Lors de son assemblée générale des 14 et 15 juin 2013, le Conseil national des barreaux a adopté une motion en réaction au projet de loi relatif à la lutte contre la fraude fiscale et la grande délinquance économique et financière (Projet de loi AN n° 1011 : http://www.assemblee-nationale.fr/14/dossiers/lutte_fraude_fiscale.asp), dont l'examen en procédure accélérée débute le 19 juin.

Selon le CNB et la Conférence des bâtonniers, ses dispositions porteraient " une atteinte grave aux libertés publiques, individuelles et collectives.
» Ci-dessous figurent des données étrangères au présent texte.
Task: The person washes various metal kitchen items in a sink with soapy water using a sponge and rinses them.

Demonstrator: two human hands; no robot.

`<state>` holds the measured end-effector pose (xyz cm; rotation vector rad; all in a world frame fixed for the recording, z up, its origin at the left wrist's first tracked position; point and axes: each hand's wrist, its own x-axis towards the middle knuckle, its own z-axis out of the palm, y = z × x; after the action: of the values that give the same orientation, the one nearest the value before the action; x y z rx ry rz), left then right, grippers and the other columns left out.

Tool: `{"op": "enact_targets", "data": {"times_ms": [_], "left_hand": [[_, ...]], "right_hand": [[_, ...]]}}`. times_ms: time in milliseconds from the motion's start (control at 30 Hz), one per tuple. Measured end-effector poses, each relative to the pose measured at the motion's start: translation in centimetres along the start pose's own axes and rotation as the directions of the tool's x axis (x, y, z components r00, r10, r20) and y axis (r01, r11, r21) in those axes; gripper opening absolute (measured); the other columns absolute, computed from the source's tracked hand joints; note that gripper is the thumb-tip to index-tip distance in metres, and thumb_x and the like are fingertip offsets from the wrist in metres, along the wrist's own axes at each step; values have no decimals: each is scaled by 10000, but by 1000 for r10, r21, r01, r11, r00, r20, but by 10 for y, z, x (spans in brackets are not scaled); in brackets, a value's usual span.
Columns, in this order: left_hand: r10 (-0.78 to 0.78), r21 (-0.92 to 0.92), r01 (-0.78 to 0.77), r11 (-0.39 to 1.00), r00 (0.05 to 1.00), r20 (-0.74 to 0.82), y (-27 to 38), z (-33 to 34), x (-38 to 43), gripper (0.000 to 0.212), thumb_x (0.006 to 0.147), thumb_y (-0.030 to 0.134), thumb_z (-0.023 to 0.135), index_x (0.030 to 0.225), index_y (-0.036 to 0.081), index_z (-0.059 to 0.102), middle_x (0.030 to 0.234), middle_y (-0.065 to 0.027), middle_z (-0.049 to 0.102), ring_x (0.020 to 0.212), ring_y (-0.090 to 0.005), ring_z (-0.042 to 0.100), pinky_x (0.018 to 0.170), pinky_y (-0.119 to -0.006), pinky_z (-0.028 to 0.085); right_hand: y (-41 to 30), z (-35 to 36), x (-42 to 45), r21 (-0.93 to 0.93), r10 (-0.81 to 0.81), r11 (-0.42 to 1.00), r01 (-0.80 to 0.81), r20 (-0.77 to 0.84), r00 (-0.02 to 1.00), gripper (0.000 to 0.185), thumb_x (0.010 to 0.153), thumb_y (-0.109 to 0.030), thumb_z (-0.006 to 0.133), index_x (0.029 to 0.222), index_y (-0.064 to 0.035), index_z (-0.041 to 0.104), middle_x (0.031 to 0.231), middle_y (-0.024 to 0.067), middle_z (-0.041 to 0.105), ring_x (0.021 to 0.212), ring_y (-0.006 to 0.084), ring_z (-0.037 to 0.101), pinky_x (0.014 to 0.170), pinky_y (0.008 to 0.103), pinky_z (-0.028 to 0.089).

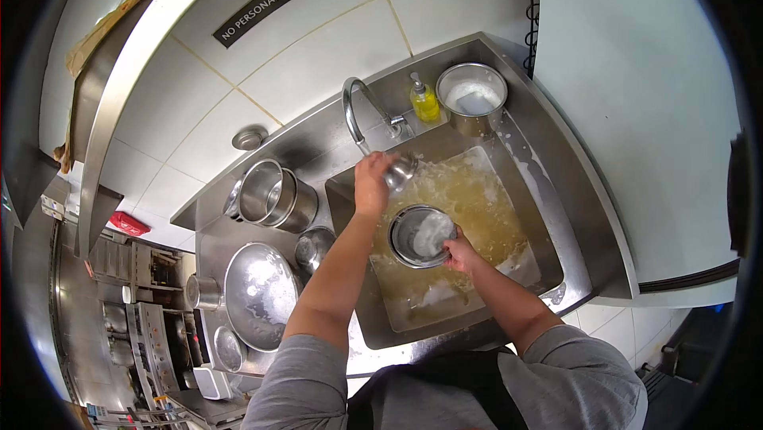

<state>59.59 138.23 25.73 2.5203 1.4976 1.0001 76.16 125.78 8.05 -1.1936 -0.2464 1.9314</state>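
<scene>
My left hand (374,182) holds a small steel bowl (401,172) tilted under the spout of the curved faucet (351,111); the bowl is partly blurred. Lower and to the right, my right hand (462,250) grips the rim of a round steel container (408,233) with whitish suds in it. Both are over the steel sink basin (524,215), which holds cloudy yellowish water with foam. Behind the basin stand a pump bottle of yellow liquid (425,103) and a steel pot (472,96) with suds and a greyish item inside.
Left of the basin, the steel drainboard (205,239) bears nested steel pots (265,194), a wide steel bowl (262,296), a rounded steel vessel (315,249) and smaller containers. A tiled wall (310,60) stands behind the sink; a large pale panel (632,102) is at the right.
</scene>
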Motion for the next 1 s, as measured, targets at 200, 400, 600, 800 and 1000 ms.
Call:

Elles ne sauraient non plus permettre une généralisation de la délation dans l'entreprise ".

Sont notamment pointées les dispositions relatives :

- aux " lanceurs d'alerte " ayant " témoigné sur des faits constitutifs d'une infraction pénale dont il a eu connaissance dans l'exercice de ses fonctions " ou les ayant " relatés ", cette disposition valant pour toute infraction pénale, sans distinction ;

- à la fraude fiscale : les enquêteurs disposeraient de nouveaux pouvoirs d'investigation : le texte propose d'élargir le champ de la procédure d'enquête fiscale aux fraudes fiscales résultant de l'utilisation " de comptes bancaires ouverts ou de contrats souscrits à l'étranger ou de l'interposition d'entités établies à l'étranger (paradis fiscal ou non) ". Cet article octroie aux enquêteurs, pour les cas de fraude fiscale aggravée, le bénéfice des " techniques spéciales d'enquêtes " (surveillance, infiltration, garde à vue de quatre jours, interceptions de correspondances téléphoniques au stade de l'enquête, sonorisations et fixations d'images de certains lieux et véhicules, captations des données informatiques et saisies conservatoires, à l'exclusion des perquisitions de nuit). L' article 1741 du Code général des impôts serait modifié afin que soit considérée comme circonstance aggravante le fait que la fraude ait été commise en bande organisée, " incluant dans le champ de la prévention les conseils et intermédiaires " précise le CNB pour qui la détention de comptes bancaires ou de contrats souscrits à l'étranger (paradis fiscaux ou non) deviendrait " un indice de fraude ", suffisant à justifier l'octroi aux enquêteurs fiscaux des pouvoirs " exorbitants " ;

- à la possibilité pour l'administration fiscale, sauf le cas de visites domiciliaires, de recourir à tout mode de preuve, y compris illicites.

En outre, en cas de recours contre une décision de saisie de la propriété d'une personne non mise en cause dans la procédure pénale, il ne serait plus possible d'accéder à l'entier dossier pénal mais uniquement aux pièces de procédure se rapportant à la saisie contestée.

Le CNB souligne, par ailleurs, qu'un amendement en cours d'élaboration vise à " obliger les avocats à déclarer à l'administration fiscale l'ensemble des schémas fiscaux qu'ils élaborent pour leurs clients. Ces schémas d'optimisation seraient ainsi présumés, sauf accord de l'administration, comme des tentatives de fraude ". Pour le CNB " cette atteinte au secret professionnel et à l'exercice de la profession d'avocat est inacceptable (...) La présomption de responsabilité pénale d'un contribuable et de ses conseils, sous le prétexte que des avoirs ou intérêts seraient détenus à l'étranger, est intolérable ".

Le CNB demande solennellement au Gouvernement et au législateur de retirer le projet de loi.